Una piccola nota sugli ostelli poco raccomandabili
Sento già cori di voci che si levano in difesa di mirabolanti soggiorni immersi nella salsedine di Port Phillip Bay. Invero, vi prego di considerare la presente non come una guida turistica, ma al massimo come una guida di stile. Sono infatti abbastanza fiducioso che si possa trascorrere una piacevole vacanza in numerose strutture alberghiere low cost. Si narra inoltre che la qualità degli ostelli stranieri surclassi il lerciume nostrano. Scrollata di spalle: in Italia non sono mai stato in un ostello, ma posso tuttavia confermare l’igiene canadese e l’ampia accettabilità delle controparti australiane.
Fatto sta che, probabilmente, in un ostello di St. Kilda non verrete molestati, né farete brutti incontri. Naturalmente, c’è la famosa storia dell’omicidio… Ma non mi dilungherò, poiché ne è accaduto uno in vent’anni (e più) — e pare si sia trattato di una resa di conti tra Irlandesi.
Come però osserva il buon vecchio Nik, in certi ostelli bisognerà confrontarsi con quella categoria di persone denominate “residenti a lungo termine”. Al riguardo, le pratiche si dividono. Alcuni ostelli scongiurano il fenomeno accettando solo ospiti internazionali e vietando i soggiorni superiori a un mese. Altri, invece, ne fanno una ragione di lucro. Talvolta, dunque, vi sono delle persone che decidono di risiedere a tempo indeterminato in un ostello di loro scelta.

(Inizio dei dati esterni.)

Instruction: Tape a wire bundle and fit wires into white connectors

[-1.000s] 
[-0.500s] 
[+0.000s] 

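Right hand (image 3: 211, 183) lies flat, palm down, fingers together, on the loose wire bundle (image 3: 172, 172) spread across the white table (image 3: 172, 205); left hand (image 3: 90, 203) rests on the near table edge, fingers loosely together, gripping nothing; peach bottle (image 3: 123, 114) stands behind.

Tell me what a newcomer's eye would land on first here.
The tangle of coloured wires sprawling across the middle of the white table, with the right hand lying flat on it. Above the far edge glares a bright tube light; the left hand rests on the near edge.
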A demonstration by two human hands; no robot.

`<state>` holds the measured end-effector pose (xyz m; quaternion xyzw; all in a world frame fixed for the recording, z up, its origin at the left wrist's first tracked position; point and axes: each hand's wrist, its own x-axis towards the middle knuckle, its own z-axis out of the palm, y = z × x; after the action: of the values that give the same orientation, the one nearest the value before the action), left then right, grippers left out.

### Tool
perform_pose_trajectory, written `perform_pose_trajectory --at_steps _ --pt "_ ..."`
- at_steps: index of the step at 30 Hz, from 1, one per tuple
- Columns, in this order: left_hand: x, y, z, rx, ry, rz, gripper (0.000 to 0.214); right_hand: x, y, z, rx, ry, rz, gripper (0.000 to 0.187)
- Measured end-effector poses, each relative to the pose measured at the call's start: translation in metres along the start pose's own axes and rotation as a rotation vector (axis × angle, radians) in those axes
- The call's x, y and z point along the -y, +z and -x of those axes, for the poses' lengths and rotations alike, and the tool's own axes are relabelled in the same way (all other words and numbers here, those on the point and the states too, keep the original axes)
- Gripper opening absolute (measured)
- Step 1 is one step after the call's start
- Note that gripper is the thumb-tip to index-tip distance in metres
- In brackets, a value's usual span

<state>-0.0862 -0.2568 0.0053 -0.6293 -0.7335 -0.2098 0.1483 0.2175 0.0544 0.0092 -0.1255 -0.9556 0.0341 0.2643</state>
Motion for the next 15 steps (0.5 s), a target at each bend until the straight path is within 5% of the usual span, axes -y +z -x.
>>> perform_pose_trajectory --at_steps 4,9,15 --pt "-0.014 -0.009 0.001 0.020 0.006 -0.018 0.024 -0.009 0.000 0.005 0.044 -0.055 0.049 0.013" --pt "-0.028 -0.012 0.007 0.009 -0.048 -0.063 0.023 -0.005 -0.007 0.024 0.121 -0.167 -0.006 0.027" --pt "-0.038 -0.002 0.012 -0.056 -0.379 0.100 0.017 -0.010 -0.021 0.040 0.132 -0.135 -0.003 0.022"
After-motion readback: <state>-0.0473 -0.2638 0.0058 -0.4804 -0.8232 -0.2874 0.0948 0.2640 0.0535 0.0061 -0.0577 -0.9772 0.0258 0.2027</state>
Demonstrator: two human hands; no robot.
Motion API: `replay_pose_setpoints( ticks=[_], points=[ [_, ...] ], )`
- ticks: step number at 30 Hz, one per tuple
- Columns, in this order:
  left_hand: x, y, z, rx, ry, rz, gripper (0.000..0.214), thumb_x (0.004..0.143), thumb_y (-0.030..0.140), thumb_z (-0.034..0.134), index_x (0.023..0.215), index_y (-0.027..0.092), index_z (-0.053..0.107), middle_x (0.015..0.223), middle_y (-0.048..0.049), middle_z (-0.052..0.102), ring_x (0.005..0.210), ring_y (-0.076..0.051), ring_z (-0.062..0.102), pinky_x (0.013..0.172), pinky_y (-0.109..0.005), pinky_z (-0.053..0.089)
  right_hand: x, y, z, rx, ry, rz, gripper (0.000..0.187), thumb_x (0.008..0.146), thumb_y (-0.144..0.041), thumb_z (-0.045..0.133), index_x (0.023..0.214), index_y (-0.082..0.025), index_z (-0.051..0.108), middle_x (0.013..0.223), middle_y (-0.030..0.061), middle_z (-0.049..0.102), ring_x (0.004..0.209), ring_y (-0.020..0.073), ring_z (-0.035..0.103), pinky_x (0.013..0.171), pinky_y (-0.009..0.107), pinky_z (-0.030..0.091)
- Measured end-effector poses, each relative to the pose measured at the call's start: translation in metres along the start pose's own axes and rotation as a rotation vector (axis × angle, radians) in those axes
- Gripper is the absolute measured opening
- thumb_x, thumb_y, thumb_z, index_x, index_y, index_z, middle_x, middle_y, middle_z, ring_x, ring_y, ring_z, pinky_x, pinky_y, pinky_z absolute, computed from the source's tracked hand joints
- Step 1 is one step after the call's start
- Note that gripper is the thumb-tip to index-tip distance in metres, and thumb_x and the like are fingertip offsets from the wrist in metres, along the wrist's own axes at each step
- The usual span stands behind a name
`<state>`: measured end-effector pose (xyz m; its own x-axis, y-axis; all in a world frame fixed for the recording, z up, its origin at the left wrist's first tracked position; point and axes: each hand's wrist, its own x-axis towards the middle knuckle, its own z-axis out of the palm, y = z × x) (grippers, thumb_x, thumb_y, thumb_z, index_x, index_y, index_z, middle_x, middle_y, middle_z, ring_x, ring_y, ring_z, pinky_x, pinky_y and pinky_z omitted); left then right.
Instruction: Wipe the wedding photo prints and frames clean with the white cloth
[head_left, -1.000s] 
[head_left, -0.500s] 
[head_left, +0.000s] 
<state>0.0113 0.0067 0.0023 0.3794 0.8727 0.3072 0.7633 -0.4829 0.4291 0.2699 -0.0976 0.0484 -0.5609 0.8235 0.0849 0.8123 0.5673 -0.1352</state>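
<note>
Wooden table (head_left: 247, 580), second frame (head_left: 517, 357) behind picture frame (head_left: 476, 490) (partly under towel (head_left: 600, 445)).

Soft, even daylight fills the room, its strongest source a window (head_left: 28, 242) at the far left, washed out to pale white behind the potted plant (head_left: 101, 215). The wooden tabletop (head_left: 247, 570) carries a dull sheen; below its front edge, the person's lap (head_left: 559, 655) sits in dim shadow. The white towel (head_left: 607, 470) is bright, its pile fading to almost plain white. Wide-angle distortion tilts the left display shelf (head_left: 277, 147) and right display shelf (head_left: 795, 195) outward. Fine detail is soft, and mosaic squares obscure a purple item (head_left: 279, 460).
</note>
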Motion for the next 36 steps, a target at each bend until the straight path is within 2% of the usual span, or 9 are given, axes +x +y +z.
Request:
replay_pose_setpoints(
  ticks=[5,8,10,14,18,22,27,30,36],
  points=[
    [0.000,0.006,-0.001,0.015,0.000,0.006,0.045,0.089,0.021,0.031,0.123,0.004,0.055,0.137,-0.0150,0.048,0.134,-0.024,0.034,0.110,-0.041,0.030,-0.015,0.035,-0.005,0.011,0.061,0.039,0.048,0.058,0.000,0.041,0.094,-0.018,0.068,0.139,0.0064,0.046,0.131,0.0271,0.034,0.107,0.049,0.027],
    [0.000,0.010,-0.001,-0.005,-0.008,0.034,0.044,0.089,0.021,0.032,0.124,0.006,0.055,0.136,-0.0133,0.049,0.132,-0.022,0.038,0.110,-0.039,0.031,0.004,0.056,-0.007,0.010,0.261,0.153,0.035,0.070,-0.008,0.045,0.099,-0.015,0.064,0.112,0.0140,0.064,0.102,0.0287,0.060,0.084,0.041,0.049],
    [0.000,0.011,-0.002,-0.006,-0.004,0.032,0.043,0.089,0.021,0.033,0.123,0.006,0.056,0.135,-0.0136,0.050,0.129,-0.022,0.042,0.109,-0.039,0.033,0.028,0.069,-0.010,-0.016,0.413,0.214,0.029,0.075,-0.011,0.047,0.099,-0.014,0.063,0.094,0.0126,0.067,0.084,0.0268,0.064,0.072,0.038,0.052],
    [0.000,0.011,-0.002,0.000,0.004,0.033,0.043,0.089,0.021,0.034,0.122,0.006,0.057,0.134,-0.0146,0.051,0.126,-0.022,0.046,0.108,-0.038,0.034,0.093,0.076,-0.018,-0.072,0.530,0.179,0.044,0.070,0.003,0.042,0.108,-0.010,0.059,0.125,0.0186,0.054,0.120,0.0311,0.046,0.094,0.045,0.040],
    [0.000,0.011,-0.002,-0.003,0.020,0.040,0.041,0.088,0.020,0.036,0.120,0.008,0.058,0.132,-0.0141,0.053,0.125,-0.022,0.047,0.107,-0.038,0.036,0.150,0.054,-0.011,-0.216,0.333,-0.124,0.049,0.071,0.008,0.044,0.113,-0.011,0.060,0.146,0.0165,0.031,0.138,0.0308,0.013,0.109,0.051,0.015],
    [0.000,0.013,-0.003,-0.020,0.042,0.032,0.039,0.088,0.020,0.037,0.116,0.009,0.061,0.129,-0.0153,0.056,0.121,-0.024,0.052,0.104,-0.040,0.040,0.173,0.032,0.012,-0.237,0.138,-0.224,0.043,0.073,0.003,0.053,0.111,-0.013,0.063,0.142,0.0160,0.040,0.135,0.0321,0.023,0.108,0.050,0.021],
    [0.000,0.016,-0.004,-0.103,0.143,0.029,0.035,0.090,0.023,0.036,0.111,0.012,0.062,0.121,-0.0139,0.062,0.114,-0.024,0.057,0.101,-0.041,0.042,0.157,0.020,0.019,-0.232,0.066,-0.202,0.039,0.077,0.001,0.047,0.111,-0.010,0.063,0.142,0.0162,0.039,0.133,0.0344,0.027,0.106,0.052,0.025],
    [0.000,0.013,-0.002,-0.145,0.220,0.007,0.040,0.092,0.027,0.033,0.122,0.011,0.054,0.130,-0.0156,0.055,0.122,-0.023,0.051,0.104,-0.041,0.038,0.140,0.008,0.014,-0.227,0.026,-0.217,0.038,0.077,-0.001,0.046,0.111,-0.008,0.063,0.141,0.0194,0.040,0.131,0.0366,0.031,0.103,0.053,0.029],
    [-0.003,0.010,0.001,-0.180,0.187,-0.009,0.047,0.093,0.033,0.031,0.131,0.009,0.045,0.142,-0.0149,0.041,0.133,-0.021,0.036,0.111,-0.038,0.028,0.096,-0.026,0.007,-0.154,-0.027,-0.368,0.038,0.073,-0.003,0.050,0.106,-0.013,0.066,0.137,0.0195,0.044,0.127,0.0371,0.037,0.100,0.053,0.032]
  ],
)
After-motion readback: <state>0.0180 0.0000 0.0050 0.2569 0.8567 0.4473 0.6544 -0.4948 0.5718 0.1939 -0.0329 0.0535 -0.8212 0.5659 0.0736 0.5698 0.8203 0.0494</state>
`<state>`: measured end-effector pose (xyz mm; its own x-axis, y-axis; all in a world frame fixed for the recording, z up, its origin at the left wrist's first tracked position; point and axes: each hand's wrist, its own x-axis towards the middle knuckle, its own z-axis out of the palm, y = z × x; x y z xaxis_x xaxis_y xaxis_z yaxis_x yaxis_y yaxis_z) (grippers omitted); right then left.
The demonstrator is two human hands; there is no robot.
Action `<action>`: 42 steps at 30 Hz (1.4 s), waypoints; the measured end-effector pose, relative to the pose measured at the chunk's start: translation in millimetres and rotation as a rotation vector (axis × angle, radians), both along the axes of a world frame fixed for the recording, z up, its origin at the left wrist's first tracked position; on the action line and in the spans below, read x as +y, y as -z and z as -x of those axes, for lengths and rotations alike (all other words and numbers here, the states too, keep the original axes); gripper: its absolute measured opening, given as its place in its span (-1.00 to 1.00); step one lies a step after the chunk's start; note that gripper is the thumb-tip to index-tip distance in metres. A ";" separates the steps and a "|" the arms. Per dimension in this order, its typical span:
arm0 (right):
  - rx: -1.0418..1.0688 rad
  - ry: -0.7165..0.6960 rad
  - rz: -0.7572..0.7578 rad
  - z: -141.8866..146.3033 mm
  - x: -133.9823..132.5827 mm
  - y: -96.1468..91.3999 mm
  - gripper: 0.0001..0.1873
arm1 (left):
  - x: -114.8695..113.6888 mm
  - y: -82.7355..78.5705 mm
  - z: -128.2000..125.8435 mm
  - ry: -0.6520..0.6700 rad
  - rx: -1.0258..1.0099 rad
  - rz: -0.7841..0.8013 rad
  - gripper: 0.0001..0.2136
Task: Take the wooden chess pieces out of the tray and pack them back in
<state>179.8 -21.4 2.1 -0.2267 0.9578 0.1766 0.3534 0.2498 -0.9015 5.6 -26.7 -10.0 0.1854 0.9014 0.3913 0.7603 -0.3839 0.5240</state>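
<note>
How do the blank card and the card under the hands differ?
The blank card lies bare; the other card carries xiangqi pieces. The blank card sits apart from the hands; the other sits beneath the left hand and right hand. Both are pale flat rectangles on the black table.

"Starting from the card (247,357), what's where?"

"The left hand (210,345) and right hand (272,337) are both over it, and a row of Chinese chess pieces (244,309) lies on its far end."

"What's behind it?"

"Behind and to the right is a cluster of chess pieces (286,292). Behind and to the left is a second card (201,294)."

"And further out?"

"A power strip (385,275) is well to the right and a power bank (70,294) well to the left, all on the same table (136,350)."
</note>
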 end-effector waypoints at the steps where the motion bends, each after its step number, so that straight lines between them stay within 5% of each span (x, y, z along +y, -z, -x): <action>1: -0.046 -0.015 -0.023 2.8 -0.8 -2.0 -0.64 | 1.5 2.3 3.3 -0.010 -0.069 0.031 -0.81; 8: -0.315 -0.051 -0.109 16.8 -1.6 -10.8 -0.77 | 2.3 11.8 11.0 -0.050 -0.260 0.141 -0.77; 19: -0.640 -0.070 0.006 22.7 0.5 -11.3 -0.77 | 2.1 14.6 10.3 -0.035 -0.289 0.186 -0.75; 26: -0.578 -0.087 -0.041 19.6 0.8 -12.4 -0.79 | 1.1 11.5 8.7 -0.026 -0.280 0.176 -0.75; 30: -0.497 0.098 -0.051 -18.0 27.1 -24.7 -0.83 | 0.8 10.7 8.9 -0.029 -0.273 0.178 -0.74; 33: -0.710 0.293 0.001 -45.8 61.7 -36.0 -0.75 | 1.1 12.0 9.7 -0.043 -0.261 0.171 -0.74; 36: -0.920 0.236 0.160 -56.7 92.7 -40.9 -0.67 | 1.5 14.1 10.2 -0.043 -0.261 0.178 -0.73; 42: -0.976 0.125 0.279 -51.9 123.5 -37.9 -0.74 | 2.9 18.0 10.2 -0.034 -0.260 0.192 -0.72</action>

Sarebbe un errore correlare in modo biunivoco questo ceto sommerso ai soggetti che, quando cala la sera, si aggirano per St. Kilda. Questi ultimi appaiono irrimediabilmente sporchi, devastati dalla vita e dagli abusi… Hanno trent’anni ma ne dimostrano 50.
Premesso dunque che il residente permanente non necessariamente coincide con questi soggetti, Nik ha osservato — dopo anni di esperienza come banconiere in un ostello di North Melbourne — che i “permanenti” hanno “qualcosa,” a suo dire, “che non va”.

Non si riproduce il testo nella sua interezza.